**Problem details:**
Print the whole listing below exactly, skipping every picture.

**Source material:**
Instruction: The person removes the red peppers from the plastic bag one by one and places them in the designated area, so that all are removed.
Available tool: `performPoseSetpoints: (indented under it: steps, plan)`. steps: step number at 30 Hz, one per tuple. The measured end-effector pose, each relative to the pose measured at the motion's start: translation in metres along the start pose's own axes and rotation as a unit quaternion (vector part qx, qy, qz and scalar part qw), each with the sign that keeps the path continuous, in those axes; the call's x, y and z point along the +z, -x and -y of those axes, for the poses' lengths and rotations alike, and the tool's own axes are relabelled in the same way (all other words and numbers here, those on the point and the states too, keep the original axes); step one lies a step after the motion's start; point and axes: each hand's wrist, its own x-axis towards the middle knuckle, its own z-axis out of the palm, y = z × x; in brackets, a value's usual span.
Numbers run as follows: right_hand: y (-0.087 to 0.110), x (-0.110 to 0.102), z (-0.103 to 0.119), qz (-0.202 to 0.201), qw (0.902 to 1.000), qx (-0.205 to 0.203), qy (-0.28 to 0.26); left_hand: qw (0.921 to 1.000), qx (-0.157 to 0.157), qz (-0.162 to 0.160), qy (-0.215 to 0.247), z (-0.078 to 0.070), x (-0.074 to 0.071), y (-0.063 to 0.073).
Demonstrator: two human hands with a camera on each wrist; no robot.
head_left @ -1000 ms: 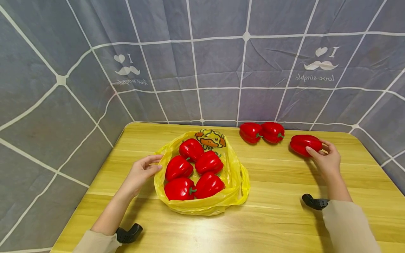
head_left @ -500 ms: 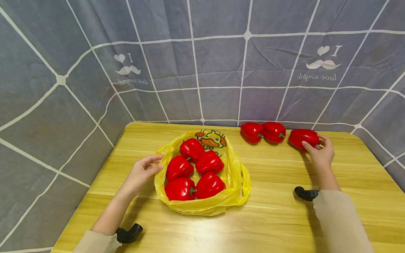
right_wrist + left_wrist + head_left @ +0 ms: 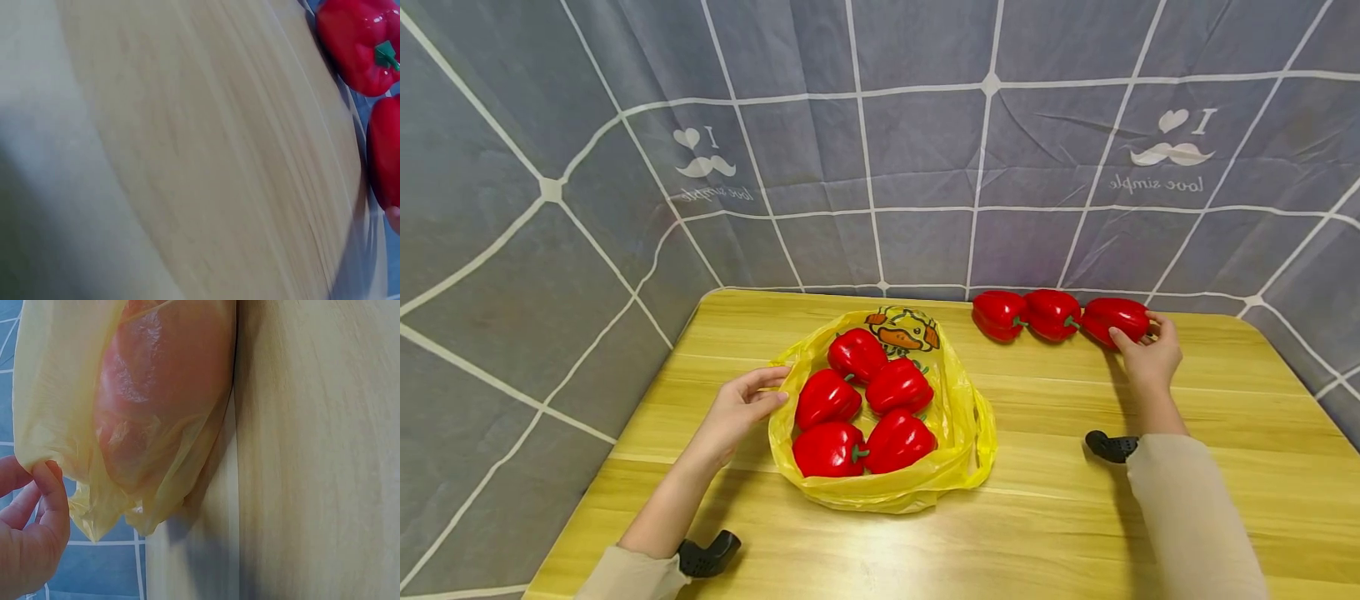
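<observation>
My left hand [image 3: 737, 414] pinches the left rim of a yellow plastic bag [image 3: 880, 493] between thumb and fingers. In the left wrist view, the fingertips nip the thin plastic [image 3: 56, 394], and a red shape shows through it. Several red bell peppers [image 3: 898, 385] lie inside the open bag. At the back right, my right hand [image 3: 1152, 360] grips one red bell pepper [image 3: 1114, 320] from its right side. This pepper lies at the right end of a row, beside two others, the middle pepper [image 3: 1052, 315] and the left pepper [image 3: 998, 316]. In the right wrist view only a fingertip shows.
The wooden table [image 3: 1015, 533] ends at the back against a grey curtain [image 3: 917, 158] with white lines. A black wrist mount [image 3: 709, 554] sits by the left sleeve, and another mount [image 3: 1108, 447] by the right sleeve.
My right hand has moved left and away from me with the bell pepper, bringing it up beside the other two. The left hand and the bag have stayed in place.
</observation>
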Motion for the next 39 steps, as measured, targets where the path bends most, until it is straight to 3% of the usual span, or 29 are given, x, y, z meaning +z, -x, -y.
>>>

**Solution for this exercise:**
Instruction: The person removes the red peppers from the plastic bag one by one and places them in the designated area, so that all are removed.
Available tool: `performPoseSetpoints: (indented under it: steps, plan)`. steps: step number at 30 Hz, one per tuple. The measured end-effector pose, each relative to the pose measured at the motion's start: translation in metres along the start pose's own axes and rotation as a unit quaternion (vector part qx, qy, qz and scalar part qw), each with the sign that keeps the path continuous, in those axes; the call's x, y and z point along the +z, -x and -y of those axes, for the poses' lengths and rotations alike, and the tool's own axes are relabelled in the same way (all other words and numbers here, those on the point and the states too, keep the original axes); step one lies a step after the motion's start; point and axes: each hand's wrist, its own x-axis towards the middle knuckle, its own z-axis out of the palm, y = z × x; in brackets, a value's usual span.
Numbers run as follows: right_hand: y (-0.087 to 0.110), x (-0.110 to 0.102), z (-0.103 to 0.119), qz (-0.202 to 0.201), qw (0.902 to 1.000), qx (-0.205 to 0.203), qy (-0.28 to 0.26); left_hand: qw (0.921 to 1.000), qx (-0.157 to 0.157), qz (-0.162 to 0.160), qy (-0.215 to 0.247), z (-0.078 to 0.070), x (-0.074 to 0.071), y (-0.063 to 0.073).
Demonstrator: two human hands with a camera on each wrist; no robot.
head_left @ -1000 ms: 
head_left @ -500 ms: 
right_wrist + left_wrist + head_left @ +0 ms: 
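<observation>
My left hand [image 3: 737, 414] pinches the left rim of a yellow plastic bag [image 3: 880, 493] between thumb and fingers. In the left wrist view, the fingertips nip the thin plastic [image 3: 56, 394], and a red shape shows through it. Several red bell peppers [image 3: 898, 385] lie inside the open bag. At the back right, my right hand [image 3: 1152, 360] grips one red bell pepper [image 3: 1114, 320] from its right side. This pepper lies at the right end of a row, beside two others, the middle pepper [image 3: 1052, 315] and the left pepper [image 3: 998, 316]. In the right wrist view only a fingertip shows.
The wooden table [image 3: 1015, 533] ends at the back against a grey curtain [image 3: 917, 158] with white lines. A black wrist mount [image 3: 709, 554] sits by the left sleeve, and another mount [image 3: 1108, 447] by the right sleeve.
My right hand has moved left and away from me with the bell pepper, bringing it up beside the other two. The left hand and the bag have stayed in place.
</observation>
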Motion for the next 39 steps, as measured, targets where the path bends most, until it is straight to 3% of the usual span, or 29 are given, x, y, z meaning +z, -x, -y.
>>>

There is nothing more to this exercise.